給紙装置500は、画像形成装置本体200に接続されており、当該画像形成装置本体200に対してエアーの吹き付けによって用紙Pを1枚ずつ分離しつつ給紙するエアー吹き付け方式の給紙装置である。
本例に係る給紙装置500は、例えば3つの給紙トレイ510を有する3段の給紙部500A,500B,500Cからなり、大量の用紙Pを収容可能な大容量の給紙装置である。3段の給紙部500A,500B,500Cは、基本的に、同じ構成となっている。したがって、ここでは、最上段の給紙部500Aの構成の概略について説明する。
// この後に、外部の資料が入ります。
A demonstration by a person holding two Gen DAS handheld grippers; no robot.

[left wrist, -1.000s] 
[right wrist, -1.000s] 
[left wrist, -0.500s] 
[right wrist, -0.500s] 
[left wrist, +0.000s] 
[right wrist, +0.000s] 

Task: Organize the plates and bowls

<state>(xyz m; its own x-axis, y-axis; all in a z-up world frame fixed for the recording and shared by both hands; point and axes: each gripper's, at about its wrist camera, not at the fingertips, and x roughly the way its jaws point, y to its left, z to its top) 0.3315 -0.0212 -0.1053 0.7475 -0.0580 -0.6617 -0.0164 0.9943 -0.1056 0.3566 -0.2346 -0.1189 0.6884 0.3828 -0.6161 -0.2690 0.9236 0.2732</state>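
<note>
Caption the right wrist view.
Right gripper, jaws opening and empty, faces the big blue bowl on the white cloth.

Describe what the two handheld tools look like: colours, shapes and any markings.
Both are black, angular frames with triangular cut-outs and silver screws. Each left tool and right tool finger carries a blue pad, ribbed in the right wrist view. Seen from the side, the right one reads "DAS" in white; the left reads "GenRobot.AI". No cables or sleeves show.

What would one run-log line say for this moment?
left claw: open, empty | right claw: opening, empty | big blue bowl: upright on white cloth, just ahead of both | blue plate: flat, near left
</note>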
給紙部500Aは、給紙トレイ510の他、先端送風部520、側方送風部530、吸着搬送部540、先端規制部材550、後端規制部材560、およびガイドレール570等を有する構成となっている。そして、給紙トレイ31は、ガイドレール570により給紙装置500から引き出し可能に構成されている。
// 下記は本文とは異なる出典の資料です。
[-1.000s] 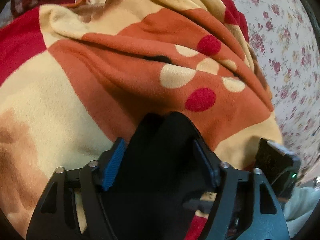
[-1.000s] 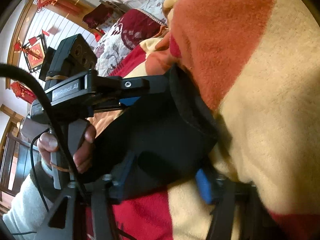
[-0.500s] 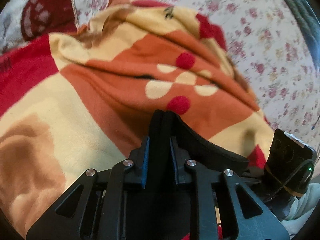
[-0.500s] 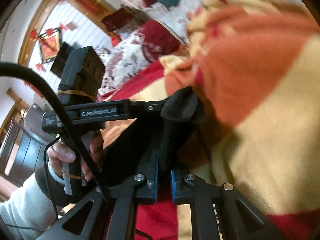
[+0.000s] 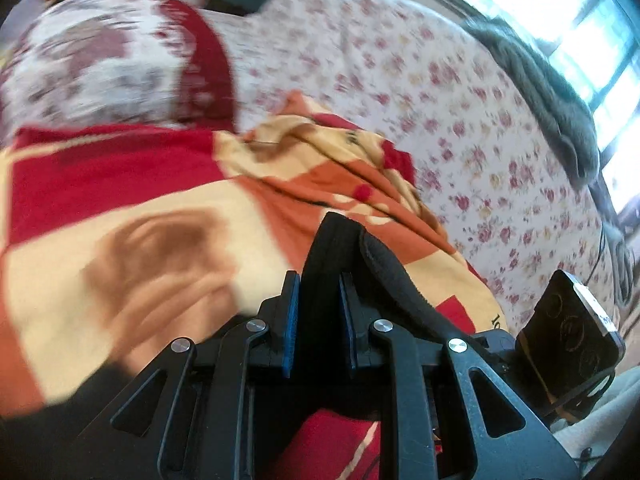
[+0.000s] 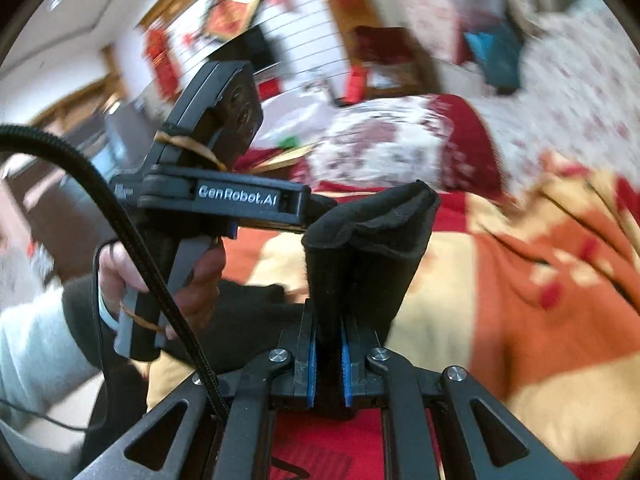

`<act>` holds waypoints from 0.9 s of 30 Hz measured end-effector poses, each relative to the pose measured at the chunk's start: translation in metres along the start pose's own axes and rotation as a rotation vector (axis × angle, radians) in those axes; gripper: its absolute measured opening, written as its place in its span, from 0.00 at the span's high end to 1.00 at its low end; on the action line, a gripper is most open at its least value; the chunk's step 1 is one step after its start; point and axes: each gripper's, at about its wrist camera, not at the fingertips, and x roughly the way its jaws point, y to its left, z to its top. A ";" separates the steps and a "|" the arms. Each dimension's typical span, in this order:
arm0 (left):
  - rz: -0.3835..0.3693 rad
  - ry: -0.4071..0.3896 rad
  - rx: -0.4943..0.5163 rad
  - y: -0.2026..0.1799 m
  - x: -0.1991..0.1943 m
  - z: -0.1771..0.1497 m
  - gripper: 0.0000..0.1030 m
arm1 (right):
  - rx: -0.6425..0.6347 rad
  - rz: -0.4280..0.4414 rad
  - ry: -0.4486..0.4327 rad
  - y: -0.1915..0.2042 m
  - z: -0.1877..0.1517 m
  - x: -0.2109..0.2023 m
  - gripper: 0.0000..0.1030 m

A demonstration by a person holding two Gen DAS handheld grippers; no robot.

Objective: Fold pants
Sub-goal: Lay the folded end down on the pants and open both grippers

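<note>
Left claw (image 5: 319,316) and right claw (image 6: 329,360) each pinch the black pants (image 6: 368,248) above the patterned blanket (image 5: 140,248) on the bed.

- Daylight pours in from a window (image 5: 592,40) at two o'clock in the left wrist view, blown out to white glare.
- The flowered bedspread (image 5: 440,92) beneath it is brightly lit; the patterned blanket (image 5: 132,240) at nine o'clock is smeared by motion blur.
- In the right wrist view the far wall (image 6: 280,20) at twelve o'clock is streaked and soft.
- Both fisheye views bend at the rim, with dark corners.
- The nearest black gripper parts stay sharp.
</note>
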 end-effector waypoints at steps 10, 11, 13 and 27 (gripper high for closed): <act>0.264 -0.088 -0.305 0.105 -0.085 -0.085 0.83 | -0.090 0.258 0.289 0.070 -0.030 0.120 0.62; 0.272 -0.098 -0.312 0.107 -0.091 -0.089 0.79 | -0.060 0.314 0.298 0.069 -0.033 0.121 0.48; 0.294 -0.123 -0.312 0.104 -0.104 -0.094 0.58 | -0.032 0.379 0.282 0.068 -0.032 0.112 0.47; 0.345 -0.138 -0.288 0.038 -0.100 -0.115 0.44 | 0.147 0.227 0.127 -0.013 0.003 0.052 0.47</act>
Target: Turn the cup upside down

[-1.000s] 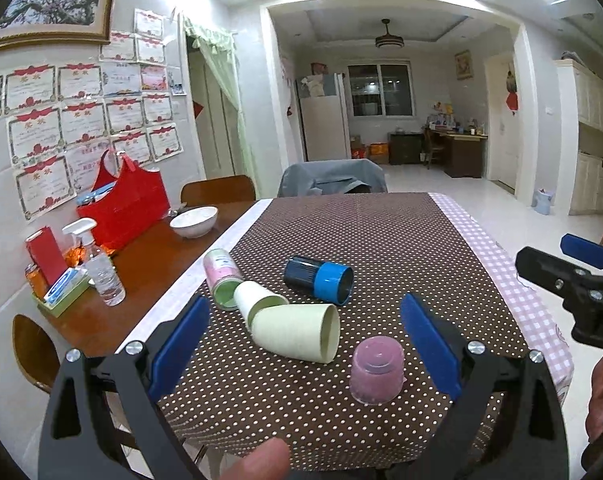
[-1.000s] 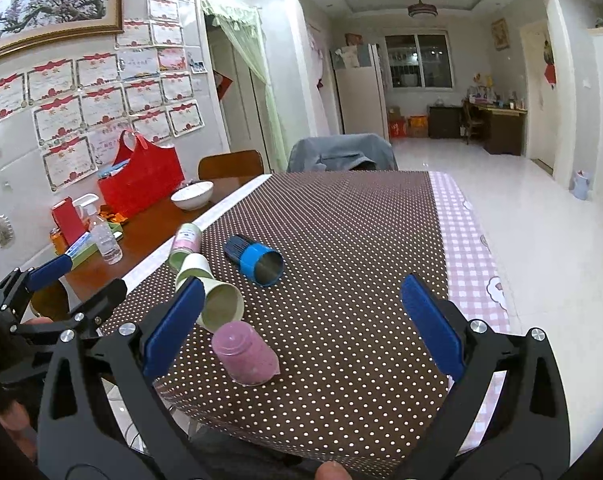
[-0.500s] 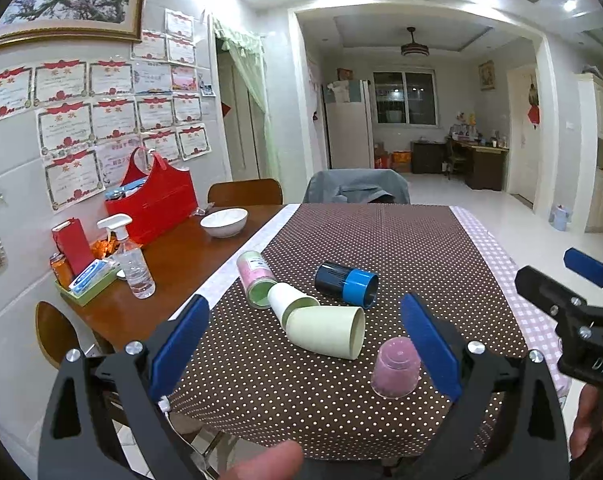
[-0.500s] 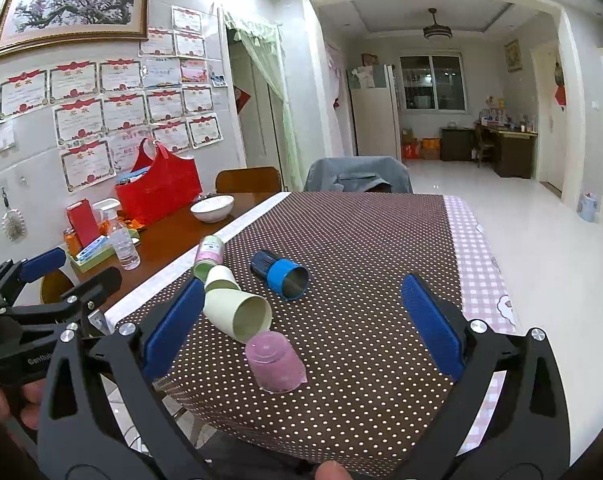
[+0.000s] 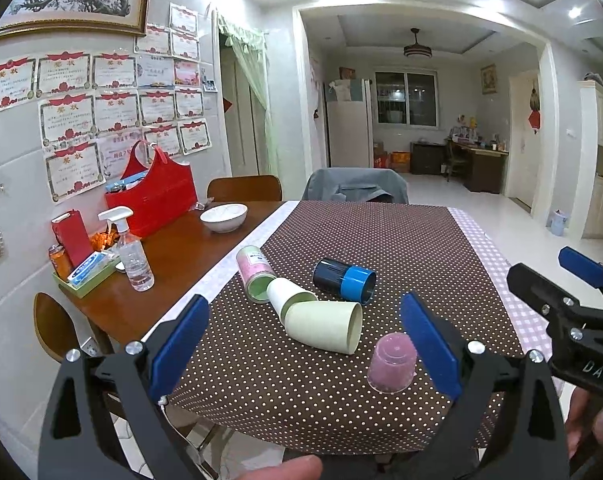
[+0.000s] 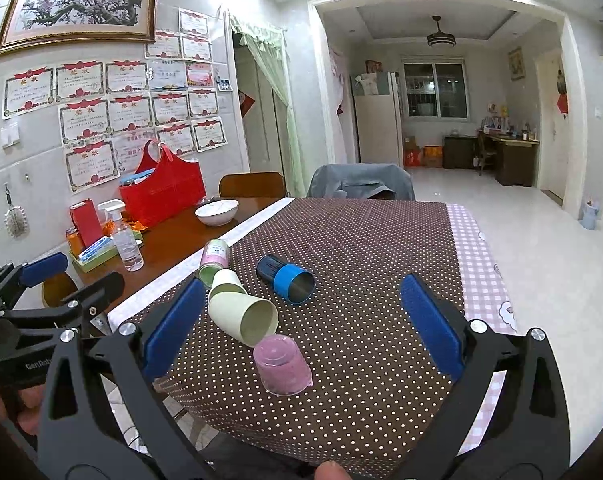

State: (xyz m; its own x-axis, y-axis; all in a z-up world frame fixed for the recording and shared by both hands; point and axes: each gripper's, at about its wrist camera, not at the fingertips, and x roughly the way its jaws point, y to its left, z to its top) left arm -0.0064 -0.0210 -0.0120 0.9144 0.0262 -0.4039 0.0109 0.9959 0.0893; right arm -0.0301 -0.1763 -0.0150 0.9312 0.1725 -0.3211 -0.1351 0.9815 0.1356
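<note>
A pink cup (image 5: pixel 392 363) (image 6: pixel 281 365) stands upside down near the front edge of the dotted brown tablecloth (image 5: pixel 381 248). Behind it lie on their sides a pale green cup (image 5: pixel 324 326) (image 6: pixel 243 317), a white and green cup (image 5: pixel 288 294), a pink and green cup (image 5: pixel 254 272) and a dark blue cup (image 5: pixel 344 280) (image 6: pixel 286 278). My left gripper (image 5: pixel 305 344) is open and empty, held back from the table's front edge. My right gripper (image 6: pixel 299 324) is open and empty, also held back, to the right of the left one.
On the wooden table's left part (image 5: pixel 173 256) stand a white bowl (image 5: pixel 224 217), a red bag (image 5: pixel 151 196), a spray bottle (image 5: pixel 131 252) and a green tray with small items (image 5: pixel 87 274). Chairs stand at the far end (image 5: pixel 355 186) and at the left (image 5: pixel 53 326).
Both grippers have pulled back and up from the table, so the cups look smaller and farther. The cups have not moved.
</note>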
上記構成の画像形成装置100において、給紙装置500、より具体的には給紙装置500の各給紙部500A,500B,500Cとして、先述した実施の形態に係る給紙装置10を用いることができる。図10と図1および図2との主な構成要素の対応関係において、先端送風部520が先端送風部18に対応し、側方送風部530が側方送風部20A,20Bに対応し、吸着搬送部540が吸着搬送部13に対応することになる。
このように、給紙装置を備える複写機など画像形成装置100において、給紙装置として先述した実施の形態に係る給紙装置10を用いることで、当該給紙装置10がエアー捌きに起因する風切り音や用紙のばたつき音をより確実に抑制可能であるため、画像形成装置100としての静粛性の向上を図ることができる。
なお、ここでは、先述した実施の形態に係る給紙装置10を用いる画像形成装置100として複写機を例に挙げたが、この適用例に限られるものではない。すなわち、プリンタ装置、ファクシミリ装置、印刷機、複合機など、エアー吹き付け方式の給紙装置を備える画像形成装置全般に対して適用可能である。